Я приехал к нему на Грузинскую, в квартиру, где он тогда проживал, поздно вечером. Он мне обрадовался и извинился за скромный приём: его родственники, не надеясь на нашу порядочность, вымели из дома всё, что хотя бы отдалённо напоминало еду. Гостеприимный Элик влез куда-то очень глубоко, извлёк бутылку 0,75 шикарного коньяка и потом, глядя голодными, но добрыми глазами, наливал мне этот божественный напиток, говоря, что хмелеет «вприглядку». Закуска была пикантная, но странная – в вазе торчал цветок под подозрительным названием калла. За нежными и долгими разговорами я выкушал почти всю бутылку. Когда я стыдливо сказал Элику, что я за рулём и, может быть, хватит, он уверил меня, что уже ночь, гаишников мало и он даст мне японские шарики, которые напрочь уничтожают алкогольный запах. Доковыляв до руля, я двинулся в сторону зоопарка, чтобы оттуда переехать Садовое кольцо и попытаться доехать до своих Котельников. Раскурив трубку, я решил, что этого мало, и воткнул в рот ещё и сигару. Калловое послевкусие вместе с японскими шариками образовало во рту такой букет, что возникла опасность извержения, но я опытно сдержался. Подъезжая в пустой ночной Москве к Садовому кольцу, я увидел, что из «стакана», очевидно, заметив нетрезвую походку моей «Волги», степенно вылез огромных размеров лейтенант и лениво, но грациозно поднял жезл. «Здравствуйте! Если нетрудно, выньте всё лишнее изо рта! Ой-ой-ой-ой-ой…» – участливо пропел он, засовывая мои документы себе в карман. Ни приглашения в театр, что недалеко от места его работы, ни ссылка на мою популярность, ни осторожные намёки на денежную отмазку не подействовали. «Сейчас поедем на проспект Мира на освидетельствование. Запирайте машину. Где же это вы так?!»
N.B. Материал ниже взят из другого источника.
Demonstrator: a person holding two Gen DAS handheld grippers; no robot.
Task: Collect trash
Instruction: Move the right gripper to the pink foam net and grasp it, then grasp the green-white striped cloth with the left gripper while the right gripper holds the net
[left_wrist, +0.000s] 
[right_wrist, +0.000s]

Когда я признался, что навещал больного Рязанова, он внимательно посмотрел на меня и, перейдя на ты, сказал: «Врёшь!» – «Не вру!» – «Врёшь!» – «Не вру!» – «Докажи!» – «Поедем!»
Он посадил меня в люльку своего мотоцикла, и мы отправились к Рязанову. Уже полусонный, в пижаме, Элик очень радушно нас встретил, подтвердил моё алкогольное алиби и подарил лейтенанту свою книжку с трогательной надписью: «Замечательному гаишнику, простившему моего грешного друга». Мы вернулись на перекресток, и я на своей «Волге», эскортируемый лейтенантом на мотоцикле, дошкандыбал до дома. Так мой незабвенный друг своей неслыханной популярностью спас меня в предновогодье от бесправного автомобилизма.
Н.Б.: С Рязановыми мы всегда ездили вместе на Валдай. Элик построил домик в деревне Долгие Бороды, на высоком берегу, с которого открывался вид на Валдайское озеро. Пригласил нас в гости. Мы приехали. Радость встречи – поцелуи, объятия, но холодильник пустой! Все жены Элика заботились о его диете и сами ничего не ели. На ужин мы дожевали то, что осталось у нас от закуски, взятой в дорогу. Утром – завтрак: полчашки несладкого кофе без молока и маленький сухарик. Ресторанов в деревне нет, мы голодные. Тогда Элик придумал предлог, чтобы поесть: пригласить директора соседнего дома отдыха в благодарность за то, что тот оказал ему какую-то строительную услугу.
– Съезжу в Валдай, на рынок, – оживился он. – Татуся, ты мне поможешь?
Мы привезли полную машину еды и напитков. Я готовила разные блюда, а он делал винегрет в большом тазу. После приёма директора мы ещё несколько дней прекрасно питались.
Мы влюбились в Валдай и потом в течение двух десятков лет ездили в тот самый дом отдыха. Нам давали коттедж прямо у воды, в отдалённом уголке, куда не ступала нога отдыхающего. Никого кругом! Ночью мы плавали по лунной дорожке, а на берегу нас ждали наши собаки. Иногда они не выдерживали и плыли к нам. Счастье!
Вкусные завтраки, обеды и ужины нам привозили. В город Валдай мы ездили только за напитками и червяками для рыбалки. Дни рождения Шуры отмечали в этом доме отдыха. Из Москвы приезжала вся наша семья. Добирались и некоторые друзья. Да и там за 20 лет мы обросли друзьями. Дирекция построила для приёма гостей большую беседку, а потом и ресторан.